Quant au casting, ça me fait peu penser à un film de Frédéric Schoendoerffer. Du déjà vu, sans de véritables prises de risque. 

Nous avons un Benoît Magimel, qui, certes, sauve le film du ratage, mais qui a désormais l’habitude d’endosser le rôle du truand. Bien évidemment, il joue mieux que dans « Marseille », et sa confrontation avec Gérard Depardieu, n’est cette fois-ci pas du tout parodique.

La surprise reste Michaël Youn, qui nous étonne, en interprétant le rôle du comptable et ami du héros. Il joue bien et prouve qu’il peut jouer autre chose que le pitre de service..

Les personnages féminins, mis à part celui de la chanteuse Dani, sont presque inutiles. D’ailleurs, lors du débat après le long-métrage, la comédienne Carole Brana ne servait à rien car on n’a pas jugé nécessaire de la laisser s’exprimer. Et ensuite, le réalisateur ne savait pas répondre à la question « Pourquoi l’avoir choisie ?« . A part, qu’il la trouvait jolie et qu’il adorait avoir de belles filles dans ses films. Une phrase qui montre bien la place de la femme dans le long-métrage et qui aurait pu être sponsorisée par Harvey Weinstein.

Pour finir, nous n’avons rien à redire sur la réalisation du metteur en scène. Les plans sont rythmés et beaux. 

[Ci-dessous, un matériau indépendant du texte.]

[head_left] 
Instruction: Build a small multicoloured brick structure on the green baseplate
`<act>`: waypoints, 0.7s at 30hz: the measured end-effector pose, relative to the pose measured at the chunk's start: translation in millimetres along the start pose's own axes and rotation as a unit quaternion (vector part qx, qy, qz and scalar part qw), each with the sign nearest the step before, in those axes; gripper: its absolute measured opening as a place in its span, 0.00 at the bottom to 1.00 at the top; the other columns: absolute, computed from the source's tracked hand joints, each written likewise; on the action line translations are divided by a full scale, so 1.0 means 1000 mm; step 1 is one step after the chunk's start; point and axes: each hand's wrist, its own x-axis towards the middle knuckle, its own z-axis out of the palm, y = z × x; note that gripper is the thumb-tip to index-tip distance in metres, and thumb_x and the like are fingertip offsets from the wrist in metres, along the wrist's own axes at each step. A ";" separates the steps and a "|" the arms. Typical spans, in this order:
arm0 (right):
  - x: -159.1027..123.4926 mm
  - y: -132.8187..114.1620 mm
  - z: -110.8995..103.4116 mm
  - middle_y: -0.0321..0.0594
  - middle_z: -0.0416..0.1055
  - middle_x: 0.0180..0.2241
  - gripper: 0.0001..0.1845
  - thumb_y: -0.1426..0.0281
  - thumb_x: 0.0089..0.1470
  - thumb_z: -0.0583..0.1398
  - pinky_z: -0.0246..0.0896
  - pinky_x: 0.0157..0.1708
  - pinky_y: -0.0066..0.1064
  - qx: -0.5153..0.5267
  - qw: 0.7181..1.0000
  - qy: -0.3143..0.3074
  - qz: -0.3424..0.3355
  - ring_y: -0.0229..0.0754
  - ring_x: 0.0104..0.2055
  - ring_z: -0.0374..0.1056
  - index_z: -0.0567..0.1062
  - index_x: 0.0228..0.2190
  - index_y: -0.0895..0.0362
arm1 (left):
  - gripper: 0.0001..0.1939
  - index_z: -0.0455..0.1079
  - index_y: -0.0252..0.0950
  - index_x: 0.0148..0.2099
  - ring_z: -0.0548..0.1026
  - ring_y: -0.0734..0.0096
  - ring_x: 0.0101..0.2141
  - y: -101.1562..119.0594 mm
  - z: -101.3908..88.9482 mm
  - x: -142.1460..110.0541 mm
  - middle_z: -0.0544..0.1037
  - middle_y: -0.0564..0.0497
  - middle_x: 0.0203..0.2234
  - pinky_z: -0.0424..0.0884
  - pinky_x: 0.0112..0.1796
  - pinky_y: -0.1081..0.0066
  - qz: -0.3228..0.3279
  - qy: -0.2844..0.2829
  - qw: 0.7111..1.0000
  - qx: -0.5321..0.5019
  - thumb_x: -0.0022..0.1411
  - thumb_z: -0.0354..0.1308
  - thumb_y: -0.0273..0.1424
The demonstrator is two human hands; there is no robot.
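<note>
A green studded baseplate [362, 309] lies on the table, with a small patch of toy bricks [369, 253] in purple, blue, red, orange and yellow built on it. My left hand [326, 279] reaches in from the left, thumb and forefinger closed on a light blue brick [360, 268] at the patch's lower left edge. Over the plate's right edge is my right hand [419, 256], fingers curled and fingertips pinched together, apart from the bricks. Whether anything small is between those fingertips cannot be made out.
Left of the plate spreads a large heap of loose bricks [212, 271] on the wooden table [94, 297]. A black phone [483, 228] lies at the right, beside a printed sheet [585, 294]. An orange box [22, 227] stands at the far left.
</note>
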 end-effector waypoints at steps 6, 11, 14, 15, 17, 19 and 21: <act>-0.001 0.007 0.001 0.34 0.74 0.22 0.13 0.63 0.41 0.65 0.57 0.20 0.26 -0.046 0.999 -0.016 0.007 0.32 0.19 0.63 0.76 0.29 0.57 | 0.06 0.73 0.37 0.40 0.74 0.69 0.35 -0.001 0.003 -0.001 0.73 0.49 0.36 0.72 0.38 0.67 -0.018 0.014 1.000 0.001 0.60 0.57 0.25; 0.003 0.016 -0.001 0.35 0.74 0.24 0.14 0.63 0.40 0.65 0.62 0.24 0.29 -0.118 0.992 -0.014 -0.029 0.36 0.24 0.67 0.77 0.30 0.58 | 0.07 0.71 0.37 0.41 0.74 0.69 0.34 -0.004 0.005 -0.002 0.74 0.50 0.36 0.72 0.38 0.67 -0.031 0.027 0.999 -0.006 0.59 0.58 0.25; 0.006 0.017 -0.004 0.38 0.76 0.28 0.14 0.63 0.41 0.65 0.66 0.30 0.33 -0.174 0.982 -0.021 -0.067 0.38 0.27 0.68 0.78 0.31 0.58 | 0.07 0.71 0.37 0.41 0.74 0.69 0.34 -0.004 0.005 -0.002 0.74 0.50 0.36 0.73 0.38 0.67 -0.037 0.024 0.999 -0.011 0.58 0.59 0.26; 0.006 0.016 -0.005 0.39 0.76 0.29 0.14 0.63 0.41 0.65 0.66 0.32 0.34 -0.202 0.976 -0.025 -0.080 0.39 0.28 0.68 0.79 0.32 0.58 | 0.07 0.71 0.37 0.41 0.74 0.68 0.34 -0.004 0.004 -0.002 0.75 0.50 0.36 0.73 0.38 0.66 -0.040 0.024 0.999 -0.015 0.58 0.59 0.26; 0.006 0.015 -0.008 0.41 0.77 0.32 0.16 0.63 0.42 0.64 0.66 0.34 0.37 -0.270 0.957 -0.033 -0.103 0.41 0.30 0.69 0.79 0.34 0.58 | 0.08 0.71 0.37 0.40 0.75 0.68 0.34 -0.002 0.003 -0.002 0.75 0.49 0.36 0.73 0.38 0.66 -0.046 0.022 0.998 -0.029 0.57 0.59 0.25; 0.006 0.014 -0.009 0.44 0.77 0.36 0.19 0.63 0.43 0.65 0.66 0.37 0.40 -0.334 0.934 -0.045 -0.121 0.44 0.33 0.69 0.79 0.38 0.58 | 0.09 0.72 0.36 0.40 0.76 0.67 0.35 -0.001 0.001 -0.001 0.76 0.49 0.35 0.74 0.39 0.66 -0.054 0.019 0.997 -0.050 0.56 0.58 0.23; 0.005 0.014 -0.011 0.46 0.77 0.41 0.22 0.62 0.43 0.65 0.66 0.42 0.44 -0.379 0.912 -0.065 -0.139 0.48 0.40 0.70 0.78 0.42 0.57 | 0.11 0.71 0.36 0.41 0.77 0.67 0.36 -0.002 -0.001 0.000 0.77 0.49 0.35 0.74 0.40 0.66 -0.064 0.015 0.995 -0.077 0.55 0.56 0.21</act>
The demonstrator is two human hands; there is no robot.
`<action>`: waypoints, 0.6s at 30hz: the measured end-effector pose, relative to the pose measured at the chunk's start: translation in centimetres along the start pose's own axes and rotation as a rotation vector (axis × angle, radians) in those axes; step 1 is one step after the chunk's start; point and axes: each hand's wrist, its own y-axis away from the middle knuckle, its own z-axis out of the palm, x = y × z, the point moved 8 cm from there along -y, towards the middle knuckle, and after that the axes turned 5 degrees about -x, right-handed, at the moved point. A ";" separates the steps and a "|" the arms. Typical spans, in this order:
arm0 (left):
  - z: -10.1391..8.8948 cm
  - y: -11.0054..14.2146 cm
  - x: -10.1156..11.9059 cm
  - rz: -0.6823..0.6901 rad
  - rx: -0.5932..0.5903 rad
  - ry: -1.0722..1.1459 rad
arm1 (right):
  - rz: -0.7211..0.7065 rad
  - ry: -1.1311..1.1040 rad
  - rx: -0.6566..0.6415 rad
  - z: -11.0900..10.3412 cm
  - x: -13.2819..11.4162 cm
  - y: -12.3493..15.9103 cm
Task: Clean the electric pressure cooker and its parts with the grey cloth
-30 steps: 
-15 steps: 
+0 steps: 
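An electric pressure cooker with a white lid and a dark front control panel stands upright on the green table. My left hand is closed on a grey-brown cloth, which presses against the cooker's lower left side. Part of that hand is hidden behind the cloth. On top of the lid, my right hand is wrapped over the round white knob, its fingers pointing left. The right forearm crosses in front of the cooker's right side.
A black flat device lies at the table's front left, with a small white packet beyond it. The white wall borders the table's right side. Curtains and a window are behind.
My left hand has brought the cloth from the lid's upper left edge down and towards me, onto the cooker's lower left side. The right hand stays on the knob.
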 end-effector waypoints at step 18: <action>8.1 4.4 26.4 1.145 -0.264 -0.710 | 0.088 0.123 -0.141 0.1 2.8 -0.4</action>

Carbone – Une promotion difficiles

 

Bizarrement, l’affaire Magimel s’est un poil ressentie lors du débat. Bien que le réalisateur et Michaël Youn aient essayé de minimiser les choses et de saluer la prestation du comédien, l’affaire est encore toute fraîche et c’est assez difficile de faire la promo de ce genre de film.

D’ailleurs, j’ai trouvé qu’Olivier Marchal n’arrivait pas à vendre son long-métrage. Il nous a rappelés qu’il fallait qu’il dépasse le million pour que la rentabilité se fasse. Pour cela, le long-métrage sera Tous Publics. Et cela, malgré, quelques scènes un peu hard. Une première pour le réalisateur. 

Encore une fois, le débat fût sauvé par un Michaël Youn impliqué par le produit final. 

Carbone – Conclusion

 

Carbone n’est pas un mauvais film, mais possède beaucoup trop de lacunes pour nous captiver du début jusqu’à la fin.